About HFI   Certification   Tools   Services   Training   Free Resources   Media Room  
 Site MapWe help make companies user-centric   
Human Factors International Home Page Human Factors International Home Page
Free Resources

UI Design Newsletter – November, 2004

In This Issue

Observer Effects in Usability Testing... or, how to collect data without messing it up

John Sorflaten, Ph.D., CUA,
CPE, Project Director at HFI, discusses the effect of the observer on usability testing and the differing results between laboratory and unmoderated remote testing.

Person in lab and person at home doing usability test

The Pragmatic Ergonomist

Dr. Eric Schaffer, Ph.D., CUA, CPE, Founder and CEO of HFI offers practical advice.

Observer Effects in Usability Testing...

The big picture

The hallmark of modern particle physics centers on the "uncertainty principle". Namely, you can know either the position of a so-called wave-particle or its momentum, but not both. The reason for this conundrum is that the very act of observation changes "reality" from probability (the wave-particle might be here) to actuality (hah, gotcha pinned down).

Could the same hold true for usability testing?

Enter reality

As Bob Dylan once asked, "what is real"? Have you wondered about the effect of "thinking out loud" and whether it causes your test subject to be more attentive than they otherwise might be? Or perhaps the think-aloud effort competes for attention and distracts the subject from engaging fully in their task? As a clue to how this works, see if you can remember any moments when your test subject started to fade out... they squished up their brows, hunched over the keyboard, stared intensely at the monitor, and simply faded out... no talk, no anything. Of course, your standard procedure is to say "tell me what you're thinking," or "tell me what you're looking at." (Your measure of professional attainment is the variety of ways in which you can ask these questions without sounding like a parrot-savant.) But are you actually derailing an intense thought process with these innocent reminders? Have you occasionally just let your subject ruminate, get lost in airy spaces of problem solving, hoping they would soon come back to terra firma and report their findings to you? But then, can they remember the exquisite and lengthy chain of logic that lead them to the "wrong choice"?

Giving up to win

Like Aikido, Kung Fu, maybe even kick boxing, the art of winning often resolves down to the art of leverage... using our opponent's momentum and making it go where you want it to go rather than landing on your soft body. Definitely, this is the art of altering wave-particle probabilities towards your favor.

In usability testing we have some choices, too. How can we reduce the probabilities of getting hit with bad data? Can we shape the trajectory of the testing event to allow subject insights we know can improve our design?

Van Den Haak and colleagues (2003) investigated the effect of thinking out loud and compared it to an alternative approach called "retrospective" reporting. They compared two approaches to the same usability testing scenarios – university students trying to use an online library catalog.

Subjects were 2rd and 3th year Dutch students majoring in the same subject and with some knowledge of online catalogs.

Twenty of these students completed 7 tasks using the normal "concurrent" think aloud method we all use, and twenty others did the same tasks with no verbal comments during the task. However, the latter did post-test commentaries during their video review of their performance.

Test parity achieved

The outcomes fell into two categories: problems that the facilitator observed and problems that the subject verbalized.

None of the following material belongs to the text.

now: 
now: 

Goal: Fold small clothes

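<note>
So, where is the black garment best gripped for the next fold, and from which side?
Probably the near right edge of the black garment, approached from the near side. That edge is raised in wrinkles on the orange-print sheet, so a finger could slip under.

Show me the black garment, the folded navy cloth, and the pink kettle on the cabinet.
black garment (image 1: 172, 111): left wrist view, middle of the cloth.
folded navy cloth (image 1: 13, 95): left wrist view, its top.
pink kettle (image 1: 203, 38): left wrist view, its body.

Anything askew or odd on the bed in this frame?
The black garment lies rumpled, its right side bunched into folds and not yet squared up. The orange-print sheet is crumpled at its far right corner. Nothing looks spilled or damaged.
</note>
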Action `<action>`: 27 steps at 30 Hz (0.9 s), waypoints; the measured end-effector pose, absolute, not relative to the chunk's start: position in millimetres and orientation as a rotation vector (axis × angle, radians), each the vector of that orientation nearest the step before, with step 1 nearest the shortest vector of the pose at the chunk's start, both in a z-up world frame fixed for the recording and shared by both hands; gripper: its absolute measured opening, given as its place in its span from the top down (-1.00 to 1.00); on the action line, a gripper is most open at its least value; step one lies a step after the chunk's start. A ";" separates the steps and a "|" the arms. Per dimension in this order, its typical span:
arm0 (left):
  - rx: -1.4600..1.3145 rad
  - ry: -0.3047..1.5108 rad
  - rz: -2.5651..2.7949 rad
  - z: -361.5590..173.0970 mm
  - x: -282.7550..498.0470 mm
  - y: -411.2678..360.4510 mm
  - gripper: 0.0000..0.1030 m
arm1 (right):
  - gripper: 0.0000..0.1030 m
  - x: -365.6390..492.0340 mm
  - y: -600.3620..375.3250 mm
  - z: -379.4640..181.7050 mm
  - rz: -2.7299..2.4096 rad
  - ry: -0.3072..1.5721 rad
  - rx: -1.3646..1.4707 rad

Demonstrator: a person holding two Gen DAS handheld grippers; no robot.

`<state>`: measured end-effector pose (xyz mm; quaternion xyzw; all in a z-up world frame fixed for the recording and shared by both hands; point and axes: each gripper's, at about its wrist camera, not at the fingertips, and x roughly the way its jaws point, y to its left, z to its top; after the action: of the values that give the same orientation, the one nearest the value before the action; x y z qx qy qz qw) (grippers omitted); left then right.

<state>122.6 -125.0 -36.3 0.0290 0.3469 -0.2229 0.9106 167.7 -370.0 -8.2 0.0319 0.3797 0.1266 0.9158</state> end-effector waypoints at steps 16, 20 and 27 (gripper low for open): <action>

In the concurrent, think-aloud method, the facilitator observed more problems happening than during the "retrospective" test where the subject did not talk during the task.

So, why were there more problems for the concurrent, think-aloud method? Did the test subject pay more attention to their task and thus recognize more problems? Or did the extra effort of talking during the test "cause" more problems? More on this later.

When considering verbalization of problems, the advantage switched to the retrospective method. While watching their videos, the retrospective subjects offered many more comments than the concurrent subjects.

This implies that the concurrent subjects may not have said what they really felt – they failed to report all their observations. Or, as suggested by the researchers, the retrospective subjects were able to report additional problems that were not related to the observed problems.

In both cases, the researchers indicate that the combined observed and verbalized problems came out the same. Thus, they concluded the two methods of testing were more or less equally sensitive to problems. Consequently, they suggest, you could use either test method, depending on how easily subjects can verbalize during the test.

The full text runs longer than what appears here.